Instructions to follow: Give the data again in full, without pictures.

Exercise data:
*** Begin section ***

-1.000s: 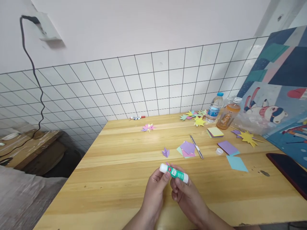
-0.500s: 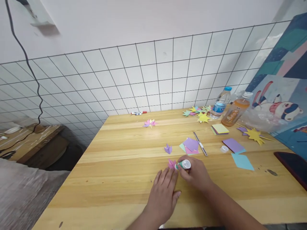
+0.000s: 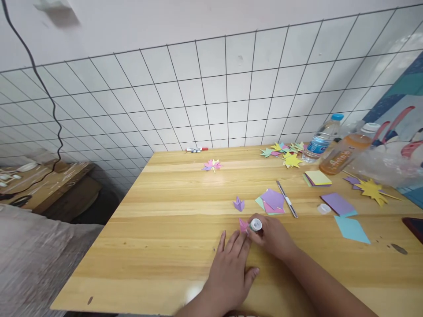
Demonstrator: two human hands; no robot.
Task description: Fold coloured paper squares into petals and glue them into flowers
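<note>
My right hand [image 3: 272,237] grips a glue stick [image 3: 255,225] and holds it against a small folded pink paper piece [image 3: 243,225]. Flat on the table with fingers spread, my left hand [image 3: 229,264] touches the near edge of that pink piece with its fingertips. Just beyond lies a purple folded paper piece [image 3: 239,204]. To its right sit loose purple, pink and green paper squares [image 3: 273,200] and a slim craft knife [image 3: 287,199]. The white glue cap [image 3: 324,208] rests farther right. The glue stick's lower end is hidden by my fingers.
Against the wall are markers [image 3: 197,149], a multicoloured paper star [image 3: 212,165], a pile of paper stars [image 3: 291,159], a water bottle [image 3: 322,140] and an orange drink bottle [image 3: 346,149]. Paper pads [image 3: 317,178], a blue sheet [image 3: 352,229] and a dark phone-like object [image 3: 413,227] lie right.
The glue stick has tipped more upright and shifted over the pink paper in my right hand. My left hand keeps its flat hold. The whole view has swung slightly left.
</note>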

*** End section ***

Task solution:
-1.000s: 
-0.500s: 
+0.000s: 
Demonstrator: two human hands; no robot.
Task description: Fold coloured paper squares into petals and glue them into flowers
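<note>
My right hand [image 3: 272,237] grips a glue stick [image 3: 255,225] and holds it against a small folded pink paper piece [image 3: 243,225]. Flat on the table with fingers spread, my left hand [image 3: 229,264] touches the near edge of that pink piece with its fingertips. Just beyond lies a purple folded paper piece [image 3: 239,204]. To its right sit loose purple, pink and green paper squares [image 3: 273,200] and a slim craft knife [image 3: 287,199]. The white glue cap [image 3: 324,208] rests farther right. The glue stick's lower end is hidden by my fingers.
Against the wall are markers [image 3: 197,149], a multicoloured paper star [image 3: 212,165], a pile of paper stars [image 3: 291,159], a water bottle [image 3: 322,140] and an orange drink bottle [image 3: 346,149]. Paper pads [image 3: 317,178], a blue sheet [image 3: 352,229] and a dark phone-like object [image 3: 413,227] lie right.
The glue stick has tipped more upright and shifted over the pink paper in my right hand. My left hand keeps its flat hold. The whole view has swung slightly left.
</note>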

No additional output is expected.